Analysis of rodent platelet glycoprotein IIb: evidence for evolutionarily conserved domains and alternative proteolytic processing.

Recently, the full-length primary amino acid sequence for human glycoproteins (GP) IIb and IIIa have been derived from their respective cDNAs. Potential functional domains within these proteins have been proposed based primarily on homology with similar domains in other proteins having known biologic function.

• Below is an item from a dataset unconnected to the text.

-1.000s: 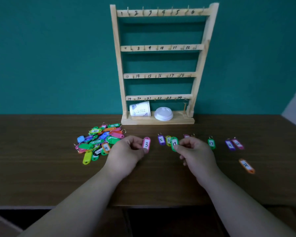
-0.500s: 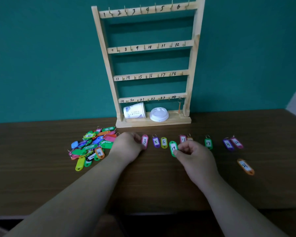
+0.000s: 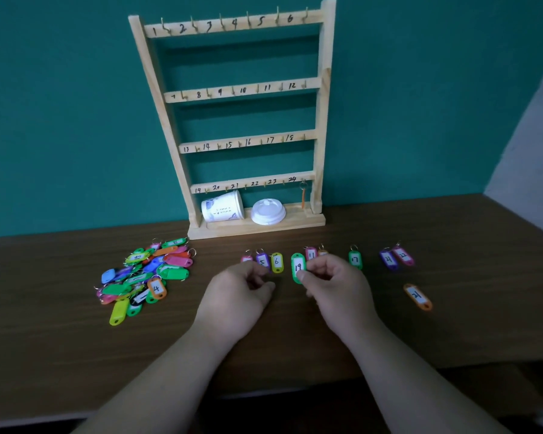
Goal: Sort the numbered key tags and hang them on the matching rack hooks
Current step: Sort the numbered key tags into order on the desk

To further understand the relationship between structure and function of the platelet fibrinogen receptor, we have begun comparative studies of the human GPIIb/IIIa receptor with the corresponding rodent receptor. The rodent rGPIIb/IIIa receptor differs from the human receptor, having low affinity for R.G.D-containing oligopeptides and not binding at all to the C-terminus of the gamma chain of human fibrinogen. We describe the structure of rodent platelet GPIIb derived from a combination of peptide sequencing, and cDNA and partial genomic DNA sequence analysis. The initial transcript is 1037 amino acid residues, having 78% amino acid identity with its 1039 residue human analog. Both heavy chains have the N-terminal sequence L.N.L.D, agreeing with the consensus derived from other integrin family alpha heavy chains. All 18 cysteine residues occur at positions conserved in human GPIIb and the vitronectin receptor alpha subunit VNR alpha. The putative calcium-binding domains of the GPIIbs have a high level of amino acid identity (92%), supporting the supposition that these regions have a critical biologic role. The final 48 C-terminal amino acid residues of the heavy chain of rodent GPIIb share only 56% identity with its human counterpart, and the proposed cleavage site of human GPIIb into its heavy and light chains is not present in the rodent sequence. Although we demonstrate that rodent GPIIb is split into two subunits during its maturation, this process either involves a different recognition sequence in the rodent or occurs at a different site. Finally, partial genomic DNA sequence analysis indicates that there are at least two rodent GPIIb genes: a normal gene, containing introns in positions similar to those in the human gene, and a processed pseudogene. The human haploid genome contains only a single GPIIb gene.